Use your imagination—be creative
- Leave a note on the bathroom mirror suggesting a rendezvous at a specific time and place.
- Fill ten balloons with love notes and blow up lots more; your partner has to pop them all to read the love notes inside the balloons.
- Make a set of Love Coupons: for a full-body massage, a dance in the rain, a romantic dinner for two, champagne and cuddling by the fire, a kiss anytime anywhere, and so on.
Be sensitive to your partner’s rhythms and needs and wishes
- Find time to make love that is good for both of you.
- Push yourself to initiate sex if your partner usually does.

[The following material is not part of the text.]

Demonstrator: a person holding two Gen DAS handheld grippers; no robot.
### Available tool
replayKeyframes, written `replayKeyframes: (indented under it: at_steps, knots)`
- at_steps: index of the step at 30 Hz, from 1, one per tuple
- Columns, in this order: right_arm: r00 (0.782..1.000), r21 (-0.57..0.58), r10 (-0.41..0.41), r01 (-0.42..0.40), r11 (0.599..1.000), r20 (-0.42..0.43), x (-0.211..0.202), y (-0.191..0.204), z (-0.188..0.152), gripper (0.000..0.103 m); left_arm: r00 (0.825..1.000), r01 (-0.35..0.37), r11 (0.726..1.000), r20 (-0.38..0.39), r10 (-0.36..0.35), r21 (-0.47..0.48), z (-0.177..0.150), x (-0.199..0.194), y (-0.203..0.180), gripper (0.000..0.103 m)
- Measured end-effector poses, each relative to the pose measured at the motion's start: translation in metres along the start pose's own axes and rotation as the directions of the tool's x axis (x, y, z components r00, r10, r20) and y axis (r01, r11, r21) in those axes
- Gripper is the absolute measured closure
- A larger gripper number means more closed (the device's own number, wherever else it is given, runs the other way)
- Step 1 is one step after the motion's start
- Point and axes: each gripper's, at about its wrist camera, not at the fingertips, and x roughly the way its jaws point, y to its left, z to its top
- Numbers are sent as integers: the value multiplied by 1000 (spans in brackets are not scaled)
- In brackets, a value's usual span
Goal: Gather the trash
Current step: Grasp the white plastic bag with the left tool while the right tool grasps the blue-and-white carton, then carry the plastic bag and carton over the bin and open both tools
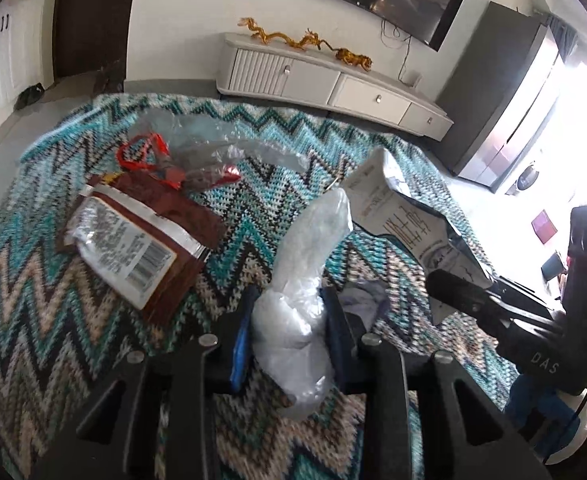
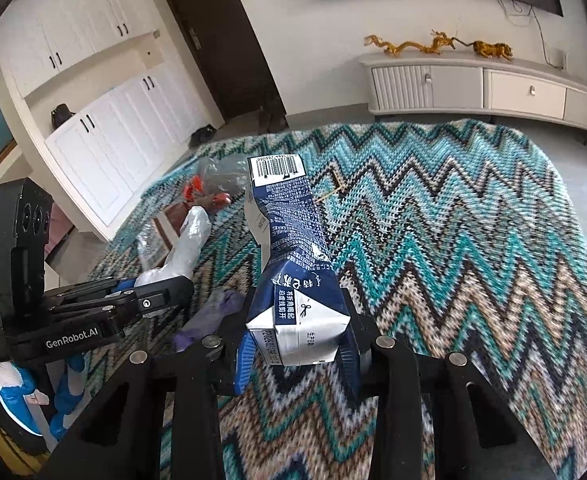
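My left gripper [image 1: 289, 304] is shut on a crumpled whitish plastic bag [image 1: 309, 256] that sticks up from between its pads above the zigzag knitted cloth [image 1: 53, 320]. My right gripper [image 2: 297, 320] is shut on a crushed blue-and-white drink carton [image 2: 289, 240], barcode end pointing away. In the right wrist view the left gripper [image 2: 161, 292] is at the left with its bag [image 2: 185, 248]. A brown wrapper with a barcode label [image 1: 133, 244], a red wrapper [image 1: 149, 156] and a clear plastic film [image 1: 213, 140] lie on the cloth at the left.
A purple scrap [image 2: 213, 312] lies on the cloth between the two grippers. A thin stick [image 2: 333, 188] lies farther back. Beyond the cloth stand a low white cabinet [image 2: 493, 88], a dark door [image 2: 221, 40] and white cupboards [image 2: 93, 132].
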Motion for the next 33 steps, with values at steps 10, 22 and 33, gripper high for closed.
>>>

- Think about what is happening in your partner’s life—did he or she make a big presentation today, have to fire an employee, or take care of your children and their friends?
Remember, Physical Intimacy enriches and enhances your marriage.
You may find that other problems and stresses seem less urgent or are more easily resolved if you feel closer to each other and more loved.
The bad news is that leaving physical and emotional intimacy out of a relationship because you think it’s a low priority invariably leads to problems.
The good news is that increased intimacy and romance go a long way toward helping partners feel like working things out.